*PROVIDED MATERIAL*
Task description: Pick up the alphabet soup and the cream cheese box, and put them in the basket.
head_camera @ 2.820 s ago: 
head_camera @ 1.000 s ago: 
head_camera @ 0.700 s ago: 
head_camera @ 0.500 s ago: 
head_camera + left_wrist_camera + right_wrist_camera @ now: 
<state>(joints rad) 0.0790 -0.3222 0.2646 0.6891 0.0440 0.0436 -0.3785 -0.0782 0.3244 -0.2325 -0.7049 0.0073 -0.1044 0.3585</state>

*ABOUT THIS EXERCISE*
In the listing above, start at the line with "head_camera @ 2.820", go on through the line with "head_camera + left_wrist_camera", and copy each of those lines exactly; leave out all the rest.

*RESPONSE TO THE TASK*
head_camera @ 2.820 s ago: 
head_camera @ 1.000 s ago: 
head_camera @ 0.700 s ago: 
head_camera @ 0.500 s ago: 
head_camera + left_wrist_camera + right_wrist_camera @ now: 

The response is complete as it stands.